Allegiant (2016)

Movie Info

Movie Info

Robert Schwentke
Run Time
2 hours

VP Content Ratings

Sex & Nudity
Star Rating
★★★★★3 out of 5

Rated PG-13. Running time: 2 hours.

Our content ratings: Violence 4; Language 1; Sex/Nudity 2.

Our star rating (1-5): 3

…for justice will return to the righteous,

and all the upright in heart will follow it.

Psalm 94:15

Director Robert Schwentke’s Allegiant, the third film of the screen adaptations of the Divergent series based on Veronica Roth’s bestselling YA trilogy, has not done well, either with the critics or the public. Not having read any of the books, I was often confused by the complicated plot involving so much scheming and fighting among the factions of the ruined city of Chicago. There are plenty of thrills in this sci-fi tale set in an apocalyptic future, but I just could not get into it—as I did with the far more interesting Z For Zacharia.

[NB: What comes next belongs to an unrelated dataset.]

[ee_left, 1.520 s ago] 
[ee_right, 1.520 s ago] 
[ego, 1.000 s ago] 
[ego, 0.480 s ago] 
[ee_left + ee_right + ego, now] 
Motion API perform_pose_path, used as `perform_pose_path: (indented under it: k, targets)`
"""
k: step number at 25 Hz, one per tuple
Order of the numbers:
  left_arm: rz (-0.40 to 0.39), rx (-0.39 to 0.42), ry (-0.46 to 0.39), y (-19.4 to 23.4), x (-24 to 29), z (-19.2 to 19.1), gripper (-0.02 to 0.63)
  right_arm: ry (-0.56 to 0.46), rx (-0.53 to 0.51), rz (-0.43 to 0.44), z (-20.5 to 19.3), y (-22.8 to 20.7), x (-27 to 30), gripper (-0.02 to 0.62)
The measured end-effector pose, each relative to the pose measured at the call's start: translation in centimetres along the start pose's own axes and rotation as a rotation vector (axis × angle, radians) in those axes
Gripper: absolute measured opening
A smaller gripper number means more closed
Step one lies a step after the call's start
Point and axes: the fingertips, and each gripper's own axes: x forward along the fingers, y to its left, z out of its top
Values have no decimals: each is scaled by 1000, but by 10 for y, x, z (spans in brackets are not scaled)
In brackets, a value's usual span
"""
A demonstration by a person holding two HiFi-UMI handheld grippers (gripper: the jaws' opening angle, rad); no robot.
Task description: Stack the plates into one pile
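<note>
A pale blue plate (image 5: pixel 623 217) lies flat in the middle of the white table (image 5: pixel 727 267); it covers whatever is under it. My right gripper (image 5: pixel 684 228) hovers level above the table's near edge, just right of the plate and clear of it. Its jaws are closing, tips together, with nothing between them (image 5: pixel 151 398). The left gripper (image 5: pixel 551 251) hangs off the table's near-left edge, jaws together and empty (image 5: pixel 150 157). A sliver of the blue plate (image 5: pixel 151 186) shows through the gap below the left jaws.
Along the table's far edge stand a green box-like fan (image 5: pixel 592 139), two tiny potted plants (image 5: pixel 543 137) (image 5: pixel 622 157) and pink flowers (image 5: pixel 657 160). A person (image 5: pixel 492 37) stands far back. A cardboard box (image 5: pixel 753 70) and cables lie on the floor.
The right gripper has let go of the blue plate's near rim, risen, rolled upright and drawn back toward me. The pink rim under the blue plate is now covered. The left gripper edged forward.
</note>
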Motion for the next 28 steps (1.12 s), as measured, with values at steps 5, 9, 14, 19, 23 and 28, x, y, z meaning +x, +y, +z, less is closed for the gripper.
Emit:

Appalled at the trials and executions taking place in the city, Tris (Shailene Woodley ) escapes with her lover Four (Theo James), her brother Caleb (Ansel Elgort), Christina (Zoe Kravitz), Tori (Maggie Q), and Peter (Miles Teller) to journey beyond the huge wall that encloses Chicago. After Tori is shot and killed, they are chased through a land of toxic wastes and then are rescued from their pursuers by forces from a city that houses the Bureau of Genetic Welfare. The head of this is David (Jeff Daniels), who reveals some secrets about the past, and about Tris in particular. Four, however, as suspicious as ever, has his doubts about the trustworthiness of David. Have they escaped from one terrible society only to become trapped in an equally undesirable one?

David’s belief that Tris is genetically “pure” while all others are “damaged” does raise some important issues that are relevant to 20th century and recent history. The idea that we can genetically engineer human beings so as to create a pure race should be a chilling one. Instead of a utopia, might it not, as was the case in Hitler’s Germany, lead to a dystopian society?

Although not thrilled by this movie, I will look forward to the conclusion of the series. I hope that two stars that were underused in this film will be given more screen time in the finale– Factionless leader Evelyn (Naomi Watts) and Amity peacemaker Johanna (Octavia Spencer) back in Chicago.

This review with a set of discussion questions was inadvertently left out of the June issue of VP, so we’ll include it in the July issue.